Okay, so they weren't completely exposed, but they were exposed enough and in such a way that, even though there was artfulness to the image, no one... I repeat, NO ONE... would want their boyfriends' (or their bosses') parents to see. Nevermind the fact that the brother was there... I can handle a brother seeing that, but not the parents!

So he called me, giggling as he told me the story, but all I had to hear was, "So I decided to show my parents your photos on Flickr..." and I instantly launched into, "Oh... no. No. No. No, no, nonono. NO. NONONONONONO. Oh God, oh God, oh God, NO!" I knew immediately where this was going.
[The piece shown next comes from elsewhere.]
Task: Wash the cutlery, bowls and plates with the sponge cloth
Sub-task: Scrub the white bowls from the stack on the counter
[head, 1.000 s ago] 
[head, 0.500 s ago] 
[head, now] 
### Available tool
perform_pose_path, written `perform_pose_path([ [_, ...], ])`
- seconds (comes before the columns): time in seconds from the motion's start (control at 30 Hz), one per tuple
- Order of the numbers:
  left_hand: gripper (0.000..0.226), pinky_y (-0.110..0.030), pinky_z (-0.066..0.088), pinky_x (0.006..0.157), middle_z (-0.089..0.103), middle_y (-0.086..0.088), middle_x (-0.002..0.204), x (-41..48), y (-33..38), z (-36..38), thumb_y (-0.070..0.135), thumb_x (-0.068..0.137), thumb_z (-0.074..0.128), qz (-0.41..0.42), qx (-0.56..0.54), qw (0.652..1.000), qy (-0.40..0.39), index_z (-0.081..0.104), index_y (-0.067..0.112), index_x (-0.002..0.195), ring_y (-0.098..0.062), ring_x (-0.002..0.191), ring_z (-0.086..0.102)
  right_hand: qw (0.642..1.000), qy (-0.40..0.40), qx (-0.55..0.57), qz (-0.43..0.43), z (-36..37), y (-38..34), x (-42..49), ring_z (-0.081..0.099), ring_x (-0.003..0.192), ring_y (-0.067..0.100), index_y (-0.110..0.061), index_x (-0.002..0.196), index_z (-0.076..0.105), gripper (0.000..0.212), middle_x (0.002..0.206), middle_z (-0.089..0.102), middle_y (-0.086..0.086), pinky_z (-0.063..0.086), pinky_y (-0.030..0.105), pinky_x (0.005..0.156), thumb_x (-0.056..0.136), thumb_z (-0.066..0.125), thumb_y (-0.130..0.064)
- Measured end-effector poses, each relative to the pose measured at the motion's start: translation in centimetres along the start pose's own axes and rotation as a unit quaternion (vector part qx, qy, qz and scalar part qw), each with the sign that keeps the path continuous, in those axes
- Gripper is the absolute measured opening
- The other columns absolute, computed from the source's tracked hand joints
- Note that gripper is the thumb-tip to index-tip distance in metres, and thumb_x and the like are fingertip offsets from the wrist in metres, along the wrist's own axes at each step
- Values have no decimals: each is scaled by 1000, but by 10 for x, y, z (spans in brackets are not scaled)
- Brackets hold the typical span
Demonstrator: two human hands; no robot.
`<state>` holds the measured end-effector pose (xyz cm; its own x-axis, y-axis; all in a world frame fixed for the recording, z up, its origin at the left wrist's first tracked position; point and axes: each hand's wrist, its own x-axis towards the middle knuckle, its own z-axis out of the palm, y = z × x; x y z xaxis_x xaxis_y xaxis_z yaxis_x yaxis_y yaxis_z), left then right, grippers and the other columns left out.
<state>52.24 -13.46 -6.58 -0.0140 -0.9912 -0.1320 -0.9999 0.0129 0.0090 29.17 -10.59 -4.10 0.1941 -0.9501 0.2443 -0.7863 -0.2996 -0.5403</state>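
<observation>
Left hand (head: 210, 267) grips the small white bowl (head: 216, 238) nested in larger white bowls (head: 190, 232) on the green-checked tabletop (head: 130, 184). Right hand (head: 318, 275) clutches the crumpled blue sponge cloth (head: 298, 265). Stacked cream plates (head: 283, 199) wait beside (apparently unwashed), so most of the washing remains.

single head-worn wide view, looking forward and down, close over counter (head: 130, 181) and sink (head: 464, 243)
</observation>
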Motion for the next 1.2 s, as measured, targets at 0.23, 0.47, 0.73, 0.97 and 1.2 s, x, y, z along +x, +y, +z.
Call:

He proceeded to tell me the details of the moment, while laughing profusely, and the story only got worse. With the picture frozen there on the monitor, refusing to advance, the room fell into a dead silence as he tried to block the image with his hands, followed shortly by his parents clearing the room entirely, and his brother muttering something about "not being able to sleep for weeks now," or something of that nature.

(Don't try to go looking for the photo now, friends. That ship has sailed. The site is completely rated G now. I ran straight to the computer and I made sure of that.)

Earlier today, while discussing our trip to Orlando in 2 weeks for a friend's wedding, he asked if I'd ever been to NYC... and hearing that I hadn't, he said, "Then that will be our next trip." After hearing this story of his tonight, however, I had to say, "You know what this means, don't you? It means that I can never show my face in New York now... or at least not in the Bronx, and definitely not around your family."

What will likely happen --because this is my life I'm talking about-- is that I'll end up married to him and hearing this story told and retold, forever and ever... and I'll live, of course, mortified ever after. That's why I'm writing it out here now, so I can get accustomed to the telling of the tale. And when the movie of my life is made, I promise you this scene will make it to the big screen. You heard it here first.